- Task details -
Repeat the entries beneath in their entirety, precisely as given.

- Input data -
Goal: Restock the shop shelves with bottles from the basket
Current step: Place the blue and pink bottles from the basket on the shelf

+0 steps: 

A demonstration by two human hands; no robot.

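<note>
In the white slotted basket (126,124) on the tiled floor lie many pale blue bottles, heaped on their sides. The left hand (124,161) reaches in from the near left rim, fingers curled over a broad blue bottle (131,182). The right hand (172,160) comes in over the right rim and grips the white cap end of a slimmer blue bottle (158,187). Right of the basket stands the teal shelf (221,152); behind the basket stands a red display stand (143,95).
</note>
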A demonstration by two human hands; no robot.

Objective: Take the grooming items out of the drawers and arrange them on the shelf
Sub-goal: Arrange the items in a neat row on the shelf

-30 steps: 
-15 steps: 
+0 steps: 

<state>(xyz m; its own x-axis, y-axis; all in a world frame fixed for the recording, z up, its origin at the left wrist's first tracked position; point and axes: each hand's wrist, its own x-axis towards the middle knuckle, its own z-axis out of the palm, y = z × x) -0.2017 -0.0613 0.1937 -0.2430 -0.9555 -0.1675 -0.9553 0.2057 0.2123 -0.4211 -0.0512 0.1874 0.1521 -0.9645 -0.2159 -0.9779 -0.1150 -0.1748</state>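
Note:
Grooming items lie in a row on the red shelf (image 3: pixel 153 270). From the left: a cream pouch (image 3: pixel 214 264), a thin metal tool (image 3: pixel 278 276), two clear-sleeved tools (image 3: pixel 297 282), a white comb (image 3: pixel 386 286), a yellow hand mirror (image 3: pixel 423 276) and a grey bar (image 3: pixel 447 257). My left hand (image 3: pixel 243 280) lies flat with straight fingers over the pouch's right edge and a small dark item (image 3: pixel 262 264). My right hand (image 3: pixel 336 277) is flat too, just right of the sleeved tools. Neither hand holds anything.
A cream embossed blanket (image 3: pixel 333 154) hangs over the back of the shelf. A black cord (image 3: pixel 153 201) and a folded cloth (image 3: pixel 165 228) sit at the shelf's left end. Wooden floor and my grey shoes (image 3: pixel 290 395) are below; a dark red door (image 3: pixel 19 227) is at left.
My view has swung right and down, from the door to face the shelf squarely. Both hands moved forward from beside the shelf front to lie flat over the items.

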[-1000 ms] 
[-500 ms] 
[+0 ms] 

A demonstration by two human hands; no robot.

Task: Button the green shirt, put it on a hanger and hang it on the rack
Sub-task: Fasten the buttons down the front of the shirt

- Solution -
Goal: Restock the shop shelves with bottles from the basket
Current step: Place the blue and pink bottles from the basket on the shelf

+0 steps: 

A demonstration by two human hands; no robot.

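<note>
In the white slotted basket (126,124) on the tiled floor lie many pale blue bottles, heaped on their sides. The left hand (124,161) reaches in from the near left rim, fingers curled over a broad blue bottle (131,182). The right hand (172,160) comes in over the right rim and grips the white cap end of a slimmer blue bottle (158,187). Right of the basket stands the teal shelf (221,152); behind the basket stands a red display stand (143,95).
</note>
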A demonstration by two human hands; no robot.

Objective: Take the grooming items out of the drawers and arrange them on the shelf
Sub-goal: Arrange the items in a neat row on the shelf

-30 steps: 
-15 steps: 
+0 steps: 

<state>(xyz m; its own x-axis, y-axis; all in a world frame fixed for the recording, z up, its origin at the left wrist's first tracked position; point and axes: each hand's wrist, its own x-axis towards the middle knuckle, its own z-axis out of the palm, y = z × x) -0.2017 -0.0613 0.1937 -0.2430 -0.9555 -0.1675 -0.9553 0.2057 0.2123 -0.4211 -0.0512 0.1874 0.1521 -0.9645 -0.2159 -0.9779 -0.1150 -0.1748</state>
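Note:
Grooming items lie in a row on the red shelf (image 3: pixel 153 270). From the left: a cream pouch (image 3: pixel 214 264), a thin metal tool (image 3: pixel 278 276), two clear-sleeved tools (image 3: pixel 297 282), a white comb (image 3: pixel 386 286), a yellow hand mirror (image 3: pixel 423 276) and a grey bar (image 3: pixel 447 257). My left hand (image 3: pixel 243 280) lies flat with straight fingers over the pouch's right edge and a small dark item (image 3: pixel 262 264). My right hand (image 3: pixel 336 277) is flat too, just right of the sleeved tools. Neither hand holds anything.
A cream embossed blanket (image 3: pixel 333 154) hangs over the back of the shelf. A black cord (image 3: pixel 153 201) and a folded cloth (image 3: pixel 165 228) sit at the shelf's left end. Wooden floor and my grey shoes (image 3: pixel 290 395) are below; a dark red door (image 3: pixel 19 227) is at left.
My view has swung right and down, from the door to face the shelf squarely. Both hands moved forward from beside the shelf front to lie flat over the items.
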
[-1000 ms] 
[-500 ms] 
[+0 ms] 

A demonstration by two human hands; no robot.

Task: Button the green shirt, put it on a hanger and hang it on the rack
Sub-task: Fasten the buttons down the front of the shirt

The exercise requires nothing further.